Alyeska /al-ee-EHS-kah/ n. A Data Engineering Toolkit
=====================================================
.. image:: https://img.shields.io/pypi/pyversions/alyeska.svg
:alt: Supported Versions
:target: https://pypi.org/project/alyeska/
.. image:: https://img.shields.io/badge/Licence-Apache%202.0-blue.svg
:alt: License
:target: ./LICENSE
.. image:: https://readthedocs.org/projects/alyeska/badge/?version=latest
:alt: Documentation Status
:target: https://alyeska.readthedocs.io/en/latest/?badge=latest
.. image:: https://img.shields.io/pypi/v/alyeska.svg?color=blue
:alt: Version
:target: https://pypi.org/project/alyeska/
.. image:: https://img.shields.io/pypi/dw/alyeska.svg
:alt: PyPI - Downloads
:target: https://pypi.org/project/alyeska/
.. image:: https://img.shields.io/github/last-commit/Dynatrace/alyeska.svg
:alt: Last Commit
:target: https://github.com/Dynatrace/alyeska
.. image:: https://img.shields.io/github/issues/Dynatrace/alyeska.svg
:alt: Count Open Issues
:target: https://pypi.org/project/alyeska/
Alyeska is a data engineering toolkit to simplify the nuts & bolts of data engineering tasks.

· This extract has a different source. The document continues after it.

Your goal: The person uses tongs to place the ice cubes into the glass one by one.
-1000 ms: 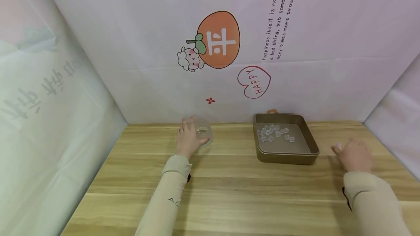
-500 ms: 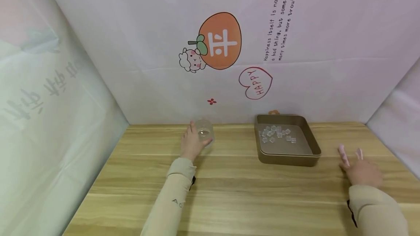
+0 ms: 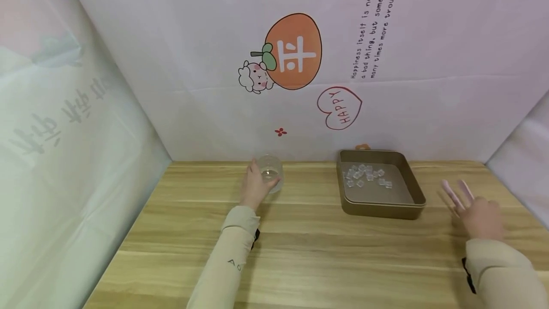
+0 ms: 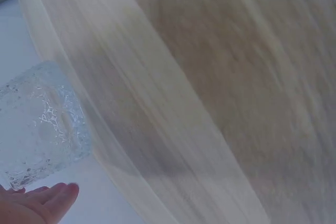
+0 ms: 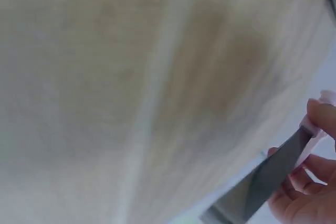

More concretely, alyeska bridges the gap between common Python modules and common data engineering technologies. i.e. pandas, psycopg2, AWS Redshift, AWS secretsmanager, and more. Alyeska offers simple functions and/or syntactic sugar to common tasks:
* Safely executing many SQL statements against a database (``sqlagent``)
* Loading a pandas dataframe into a database (``redpandas``)
* Assuming an AWS IAM user with multi-factor authorization (``locksmith.authmfa``)
* Creating psycopg2 connections to Redshift (``locksmith``)
* Generate shell scripts that respect workflow dependencies (``compose.compose_sh``)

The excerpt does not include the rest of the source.